A-TANGO ACLF grade ≥2 for more than 10 days prior to inclusion

Pregnancy

Co-infection with HIV and AIDS defining illness i.e. CD4+ T-cell count below 200 cells/µL, a CD4+ T-cell percentage of total lymphocytes of less than 15%, or one of the defining illnesses such as PCP, Kaposi's sarcoma, CMV, Candidiasis etc.

Bacterial infection or sepsis unresponsive to treatment with antimicrobials for 48 hours indicated by (a) persistent pyrexia (b) rising white cell count, creactive protein and lactate (c) persistently positive cultures for bacteria or fungi and/or (d) worsening clinical state indicated by escalating requirement for fluid resuscitation, increasing vasopressors requirements or increasing organ support.

Invasive fungal infection (clinical or radiological evidence, not solely biomarker positivity such as BDG or galactomannan)

Acute or sub-acute liver failure in the absence of cirrhosis

Post-hepatectomy liver failure or primary non-function following transplantation

Previous liver transplant

Severe thrombocytopaenia (absolute platelet count <20,000/mm3 at screening) or evidence of rapid decline in platelet count (> 50% reduction within the preceding 24 hrs)

INR >3.0, unless sustained correction for >24 hours following FFP/PCC treatment

Severe disseminated intravascular coagulopathy (DIC)

Persistent haemodynamic instability as defined by:

(i) Norepinephrine(NE) dose >0.5µg/kg/min, or, (ii) If a second pressor is used, a composite Norepinephrine equivalence index (NEEI) of dose >0.5µg/kg/min (iii) Arterial lactate level >4mmol/L despite 24 hours of adequate fluid resuscitation and pressor therapy

Severe respiratory failure: PaO2/FiO2 (P/F) ≤ 200 mmHg or 27kPa

Established on renal replacement therapy for longer than 24 hours prior to inclusion

A-TANGO WCC ACLF score >64 (APPENDIX 1)

Significant and/or uncontrolled bleeding (participants can be enrolled 48 hours after bleeding is controlled)
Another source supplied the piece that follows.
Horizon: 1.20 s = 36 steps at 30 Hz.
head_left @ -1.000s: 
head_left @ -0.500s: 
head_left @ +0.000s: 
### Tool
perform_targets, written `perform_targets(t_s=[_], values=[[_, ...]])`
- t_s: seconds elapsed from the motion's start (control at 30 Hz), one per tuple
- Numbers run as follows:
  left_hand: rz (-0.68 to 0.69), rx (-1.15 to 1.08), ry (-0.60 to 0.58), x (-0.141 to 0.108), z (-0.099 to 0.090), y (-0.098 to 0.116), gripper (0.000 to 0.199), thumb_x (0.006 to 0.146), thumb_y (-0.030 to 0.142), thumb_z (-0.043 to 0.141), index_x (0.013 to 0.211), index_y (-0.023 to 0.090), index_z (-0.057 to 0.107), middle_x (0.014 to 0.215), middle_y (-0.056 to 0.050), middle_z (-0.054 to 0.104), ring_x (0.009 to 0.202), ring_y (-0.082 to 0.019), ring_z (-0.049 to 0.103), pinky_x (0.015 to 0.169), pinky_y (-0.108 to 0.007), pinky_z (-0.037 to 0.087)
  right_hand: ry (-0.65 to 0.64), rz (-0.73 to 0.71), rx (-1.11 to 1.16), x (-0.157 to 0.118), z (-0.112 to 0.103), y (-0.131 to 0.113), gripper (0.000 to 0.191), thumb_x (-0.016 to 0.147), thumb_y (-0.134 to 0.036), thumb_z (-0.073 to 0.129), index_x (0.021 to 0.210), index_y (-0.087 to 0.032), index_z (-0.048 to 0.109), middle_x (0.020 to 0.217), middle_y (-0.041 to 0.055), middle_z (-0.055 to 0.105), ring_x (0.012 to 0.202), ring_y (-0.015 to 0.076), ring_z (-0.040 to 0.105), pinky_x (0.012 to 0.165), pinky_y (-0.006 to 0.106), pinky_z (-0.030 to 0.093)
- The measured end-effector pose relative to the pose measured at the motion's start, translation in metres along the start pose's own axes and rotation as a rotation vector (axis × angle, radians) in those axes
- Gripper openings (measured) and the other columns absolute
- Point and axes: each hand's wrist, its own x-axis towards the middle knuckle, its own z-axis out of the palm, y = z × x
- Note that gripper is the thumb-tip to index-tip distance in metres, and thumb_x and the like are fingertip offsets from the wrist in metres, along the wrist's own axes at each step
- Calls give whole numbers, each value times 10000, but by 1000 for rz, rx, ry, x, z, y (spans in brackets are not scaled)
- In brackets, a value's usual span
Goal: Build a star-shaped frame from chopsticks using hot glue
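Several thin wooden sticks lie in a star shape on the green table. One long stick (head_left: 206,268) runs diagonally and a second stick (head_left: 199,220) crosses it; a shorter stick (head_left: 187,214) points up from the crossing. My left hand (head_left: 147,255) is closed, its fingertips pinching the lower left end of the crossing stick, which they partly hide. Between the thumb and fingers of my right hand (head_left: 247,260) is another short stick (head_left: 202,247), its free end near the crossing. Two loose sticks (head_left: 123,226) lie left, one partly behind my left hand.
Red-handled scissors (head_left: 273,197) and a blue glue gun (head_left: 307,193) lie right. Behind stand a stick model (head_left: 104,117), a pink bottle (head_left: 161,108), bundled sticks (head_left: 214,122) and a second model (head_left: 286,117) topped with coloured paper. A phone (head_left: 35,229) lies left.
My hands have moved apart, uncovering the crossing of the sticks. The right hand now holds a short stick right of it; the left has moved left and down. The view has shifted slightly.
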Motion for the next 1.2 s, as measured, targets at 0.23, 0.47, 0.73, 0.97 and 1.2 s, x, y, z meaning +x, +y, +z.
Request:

Active or prior history of non hepatic malignancy unless adequately treated or in complete remission for five or more years

HCC outside of Milan criteria.

Acute, extensive, portal vein thrombosis extending to and occluding superior mesenteric vein

Major systemic illness, aside from liver disease, that in the opinion of the investigator would preclude the participant from participating in the study (e.g. coronary artery disease, cerebrovascular disease, chronic pulmonary disease, chronic kidney disease, serious psychiatric disease)

Pre-existing chronic kidney disease (CKD) defined as eGFR (estimated glomerular filtration rate) <30 mL/min for 3 months or longer prior to screening

Severe frailty (Clinical Frailty Scale, CFS>5)

Severe malnourishment (BMI<18)

Participants not considered appropriate for full active treatment including organ support

Participants who have a "do not attempt cardio-pulmonary resuscitation" order in place

Any participant who has received an investigational drug or device within 30 days, or who is scheduled to receive another investigational drug or device during the course of the study (concomitant observational studies are allowed)

Uncontrolled seizures

Evidence of new intracranial pathology such as cerebral hemorrhage or infarction.

Participants diagnosed with Creutzfeldt-Jakob disease.

Participants unable to consent for themselves, unless a legal representative/consultee is appointed and approved as dictated by local and national legislation.

Known allergy to heparin, or type II thrombocytopaenia caused by heparin (HIT syndrome type II).

In the opinion of the investigator, recruitment to the the study would be unsafe for the participant.